**Exercise requirements**
Take the listing below and print exactly the lines starting at the line containing "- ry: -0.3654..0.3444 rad" and ending at the line containing "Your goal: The", both ends included, and no others.

┌────────

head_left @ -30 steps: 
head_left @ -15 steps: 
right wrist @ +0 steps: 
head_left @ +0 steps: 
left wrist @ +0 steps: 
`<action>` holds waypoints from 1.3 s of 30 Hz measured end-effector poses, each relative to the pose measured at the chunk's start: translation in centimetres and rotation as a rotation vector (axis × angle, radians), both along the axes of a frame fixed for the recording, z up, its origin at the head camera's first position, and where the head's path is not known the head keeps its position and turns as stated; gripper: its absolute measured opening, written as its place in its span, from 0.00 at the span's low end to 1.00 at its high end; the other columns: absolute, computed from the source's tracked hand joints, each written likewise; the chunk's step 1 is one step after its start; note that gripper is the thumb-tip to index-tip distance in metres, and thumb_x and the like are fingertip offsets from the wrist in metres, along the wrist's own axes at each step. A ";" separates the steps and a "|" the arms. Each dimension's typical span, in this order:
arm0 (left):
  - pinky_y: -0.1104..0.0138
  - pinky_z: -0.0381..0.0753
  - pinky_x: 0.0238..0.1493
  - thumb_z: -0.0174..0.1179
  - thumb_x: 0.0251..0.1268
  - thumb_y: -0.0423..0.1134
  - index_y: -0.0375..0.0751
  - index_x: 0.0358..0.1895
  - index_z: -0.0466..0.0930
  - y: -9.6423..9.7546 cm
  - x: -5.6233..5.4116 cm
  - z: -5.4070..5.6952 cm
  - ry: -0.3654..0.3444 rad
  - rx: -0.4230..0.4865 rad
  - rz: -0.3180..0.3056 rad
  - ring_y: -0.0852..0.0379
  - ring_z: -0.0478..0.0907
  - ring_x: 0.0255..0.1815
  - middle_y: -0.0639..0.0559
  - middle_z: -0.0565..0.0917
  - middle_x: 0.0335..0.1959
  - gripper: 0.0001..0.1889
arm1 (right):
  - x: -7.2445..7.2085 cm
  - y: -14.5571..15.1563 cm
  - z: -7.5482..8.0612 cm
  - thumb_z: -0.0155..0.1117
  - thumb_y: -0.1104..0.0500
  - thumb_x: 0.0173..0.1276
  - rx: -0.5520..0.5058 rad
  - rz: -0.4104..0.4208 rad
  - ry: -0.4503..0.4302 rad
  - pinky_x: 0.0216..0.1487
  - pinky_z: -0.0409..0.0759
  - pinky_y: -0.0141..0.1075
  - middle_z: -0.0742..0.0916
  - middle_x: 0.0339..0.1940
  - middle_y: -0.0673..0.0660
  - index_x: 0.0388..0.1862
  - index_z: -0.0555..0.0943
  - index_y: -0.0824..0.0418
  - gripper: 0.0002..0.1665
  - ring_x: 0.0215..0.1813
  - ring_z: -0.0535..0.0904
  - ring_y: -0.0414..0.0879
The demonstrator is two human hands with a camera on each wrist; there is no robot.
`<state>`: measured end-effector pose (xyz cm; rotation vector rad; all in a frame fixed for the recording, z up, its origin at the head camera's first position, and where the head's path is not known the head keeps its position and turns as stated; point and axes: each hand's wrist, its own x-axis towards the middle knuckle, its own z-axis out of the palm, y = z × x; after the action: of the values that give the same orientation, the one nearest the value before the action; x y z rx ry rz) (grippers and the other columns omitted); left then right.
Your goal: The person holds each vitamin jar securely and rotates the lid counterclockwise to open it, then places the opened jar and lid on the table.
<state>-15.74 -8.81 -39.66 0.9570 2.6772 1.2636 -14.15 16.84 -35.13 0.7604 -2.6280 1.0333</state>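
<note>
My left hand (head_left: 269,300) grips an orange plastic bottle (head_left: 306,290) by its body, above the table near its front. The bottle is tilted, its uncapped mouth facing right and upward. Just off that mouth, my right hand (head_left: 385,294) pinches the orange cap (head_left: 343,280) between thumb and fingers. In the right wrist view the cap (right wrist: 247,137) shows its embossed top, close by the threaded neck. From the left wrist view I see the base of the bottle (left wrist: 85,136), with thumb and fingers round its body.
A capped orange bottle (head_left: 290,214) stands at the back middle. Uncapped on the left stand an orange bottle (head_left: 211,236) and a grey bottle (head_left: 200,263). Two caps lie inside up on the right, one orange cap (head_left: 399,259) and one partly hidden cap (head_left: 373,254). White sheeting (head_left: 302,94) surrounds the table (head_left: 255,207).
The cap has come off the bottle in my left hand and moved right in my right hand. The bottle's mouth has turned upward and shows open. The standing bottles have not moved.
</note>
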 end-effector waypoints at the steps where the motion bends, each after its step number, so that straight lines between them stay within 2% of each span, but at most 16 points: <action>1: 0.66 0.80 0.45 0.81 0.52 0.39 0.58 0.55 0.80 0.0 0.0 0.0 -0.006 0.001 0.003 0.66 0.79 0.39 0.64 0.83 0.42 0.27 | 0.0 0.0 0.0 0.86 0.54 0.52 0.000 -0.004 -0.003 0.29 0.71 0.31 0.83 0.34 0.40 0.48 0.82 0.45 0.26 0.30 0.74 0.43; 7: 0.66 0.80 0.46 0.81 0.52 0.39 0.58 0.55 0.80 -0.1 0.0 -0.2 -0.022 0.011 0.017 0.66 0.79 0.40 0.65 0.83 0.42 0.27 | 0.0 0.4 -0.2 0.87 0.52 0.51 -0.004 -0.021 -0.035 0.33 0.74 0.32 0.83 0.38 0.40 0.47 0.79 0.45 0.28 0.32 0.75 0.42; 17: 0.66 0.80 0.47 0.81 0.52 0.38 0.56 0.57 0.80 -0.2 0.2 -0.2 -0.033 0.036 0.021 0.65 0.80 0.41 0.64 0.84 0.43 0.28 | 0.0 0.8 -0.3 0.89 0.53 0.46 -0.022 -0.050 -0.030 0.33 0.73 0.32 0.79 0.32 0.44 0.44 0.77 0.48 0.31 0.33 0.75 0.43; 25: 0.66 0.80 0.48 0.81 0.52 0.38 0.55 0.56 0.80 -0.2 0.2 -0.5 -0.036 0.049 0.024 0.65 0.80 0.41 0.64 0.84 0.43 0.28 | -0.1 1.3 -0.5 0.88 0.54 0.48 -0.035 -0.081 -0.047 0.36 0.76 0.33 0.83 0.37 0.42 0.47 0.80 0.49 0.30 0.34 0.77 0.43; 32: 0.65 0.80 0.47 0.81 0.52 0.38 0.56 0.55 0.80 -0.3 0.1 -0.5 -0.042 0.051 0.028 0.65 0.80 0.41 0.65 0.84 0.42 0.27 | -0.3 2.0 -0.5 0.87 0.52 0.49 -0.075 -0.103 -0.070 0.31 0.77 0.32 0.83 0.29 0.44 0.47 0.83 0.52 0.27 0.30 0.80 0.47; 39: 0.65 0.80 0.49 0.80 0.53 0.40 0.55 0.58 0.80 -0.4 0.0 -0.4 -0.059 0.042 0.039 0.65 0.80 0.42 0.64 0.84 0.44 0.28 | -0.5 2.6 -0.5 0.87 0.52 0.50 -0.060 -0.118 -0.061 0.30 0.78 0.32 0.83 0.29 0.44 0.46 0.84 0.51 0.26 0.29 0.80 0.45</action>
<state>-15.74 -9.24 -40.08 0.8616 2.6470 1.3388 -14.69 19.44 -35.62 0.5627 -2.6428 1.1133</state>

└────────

**Exercise answer**
  - ry: -0.3654..0.3444 rad
  - rx: -0.4230..0.4865 rad
  - rz: -0.3180..0.3056 rad
  - ring_y: -0.0852..0.0379
  - ring_z: -0.0478..0.0907
  - ring_x: 0.0255..0.1815
  - middle_y: -0.0639..0.0559
  - middle_z: -0.0565..0.0917
  - middle_x: 0.0335..0.1959
  - gripper: 0.0001..0.1889
arm1 (right):
  - x: -7.2445..7.2085 cm
  - y: -14.5571..15.1563 cm
  - z: -7.5482..8.0612 cm
  - thumb_z: -0.0155..0.1117
  - thumb_y: -0.1104..0.0500
  - thumb_x: 0.0173..0.1276
  - rx: -0.5520..0.5058 rad
  - rz: -0.4104..0.4208 rad
  - ry: -0.4503..0.4302 rad
  - pinky_x: 0.0216..0.1487
  - pinky_z: -0.0409..0.0759
  - pinky_y: -0.0141..0.1075
  - middle_z: -0.0742..0.0916
  - middle_x: 0.0339..0.1940
  - middle_y: -0.0673..0.0660
  - index_x: 0.0388..0.1862
  - index_z: -0.0555..0.0943
  - index_y: -0.0824..0.0418
  - gripper: 0.0002..0.1665
  - ring_x: 0.0215..0.1813
  - ring_z: -0.0535..0.0904
  - ring_y: -0.0414..0.0879
The demonstrator is two human hands with a camera on each wrist; there is no robot.
`<state>`: measured end-effector pose (xyz cm; rotation vector rad; all in a frame fixed for the recording, z up, its origin at the head camera's first position, and where the head's path is not known the head keeps its position and turns as stated; point and axes: each hand's wrist, its own x-axis towards the middle knuckle, its own z-axis out of the palm, y = z × x; after the action: of the values that give the same orientation, the one nearest the value before the action; x y z rx ry rz) (grippers and the other columns omitted); left then right.
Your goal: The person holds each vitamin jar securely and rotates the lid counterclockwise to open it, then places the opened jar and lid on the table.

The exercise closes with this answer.